Your task - Please return the lines below verbatim, beginning at the one that has "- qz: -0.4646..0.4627" and stopping after the one that has "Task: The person", and add no other lines.

Information provided -

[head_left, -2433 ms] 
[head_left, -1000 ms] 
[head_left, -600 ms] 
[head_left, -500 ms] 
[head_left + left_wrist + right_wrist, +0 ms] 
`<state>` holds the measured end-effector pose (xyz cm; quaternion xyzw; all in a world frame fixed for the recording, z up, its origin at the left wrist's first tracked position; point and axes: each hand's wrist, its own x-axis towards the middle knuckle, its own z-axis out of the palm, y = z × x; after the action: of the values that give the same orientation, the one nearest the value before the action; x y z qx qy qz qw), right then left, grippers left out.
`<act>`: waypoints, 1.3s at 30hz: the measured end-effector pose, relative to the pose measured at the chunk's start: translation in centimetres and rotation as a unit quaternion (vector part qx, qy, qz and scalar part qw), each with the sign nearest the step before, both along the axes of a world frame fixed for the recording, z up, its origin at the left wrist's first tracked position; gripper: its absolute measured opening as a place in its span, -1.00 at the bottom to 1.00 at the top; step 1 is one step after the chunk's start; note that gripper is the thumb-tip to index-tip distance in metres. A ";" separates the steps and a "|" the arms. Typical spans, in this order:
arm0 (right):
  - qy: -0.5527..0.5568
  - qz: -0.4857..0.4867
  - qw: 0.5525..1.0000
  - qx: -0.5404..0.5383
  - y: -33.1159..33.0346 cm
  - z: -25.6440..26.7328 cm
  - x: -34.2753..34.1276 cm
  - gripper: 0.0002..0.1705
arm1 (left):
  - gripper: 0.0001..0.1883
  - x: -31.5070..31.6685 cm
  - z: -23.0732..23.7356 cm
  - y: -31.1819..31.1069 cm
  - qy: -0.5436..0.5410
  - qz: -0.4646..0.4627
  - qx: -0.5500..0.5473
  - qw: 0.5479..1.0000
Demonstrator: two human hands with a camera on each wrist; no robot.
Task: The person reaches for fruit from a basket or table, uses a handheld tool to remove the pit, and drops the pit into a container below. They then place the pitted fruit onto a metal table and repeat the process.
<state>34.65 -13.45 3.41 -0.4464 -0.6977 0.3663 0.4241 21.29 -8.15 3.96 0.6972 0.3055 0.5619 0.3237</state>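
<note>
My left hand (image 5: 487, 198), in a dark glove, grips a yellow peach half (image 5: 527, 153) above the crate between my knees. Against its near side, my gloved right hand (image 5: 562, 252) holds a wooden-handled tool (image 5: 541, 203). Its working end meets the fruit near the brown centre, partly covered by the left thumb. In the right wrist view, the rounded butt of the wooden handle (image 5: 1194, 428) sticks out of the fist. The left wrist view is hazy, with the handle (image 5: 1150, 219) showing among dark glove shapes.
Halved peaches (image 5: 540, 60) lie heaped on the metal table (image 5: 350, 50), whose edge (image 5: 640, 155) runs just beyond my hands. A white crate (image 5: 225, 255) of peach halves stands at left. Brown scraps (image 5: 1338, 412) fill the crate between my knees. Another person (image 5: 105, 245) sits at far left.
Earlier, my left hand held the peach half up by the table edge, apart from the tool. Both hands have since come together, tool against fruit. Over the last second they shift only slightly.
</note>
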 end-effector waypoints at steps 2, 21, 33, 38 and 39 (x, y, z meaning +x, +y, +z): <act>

Completed task -
  - qz: -0.4646..0.4627
  - qx: -0.5500..0.5473
  - qw: 0.5479..1.0000
Demonstrator: two human hands with a camera on each wrist; no robot.
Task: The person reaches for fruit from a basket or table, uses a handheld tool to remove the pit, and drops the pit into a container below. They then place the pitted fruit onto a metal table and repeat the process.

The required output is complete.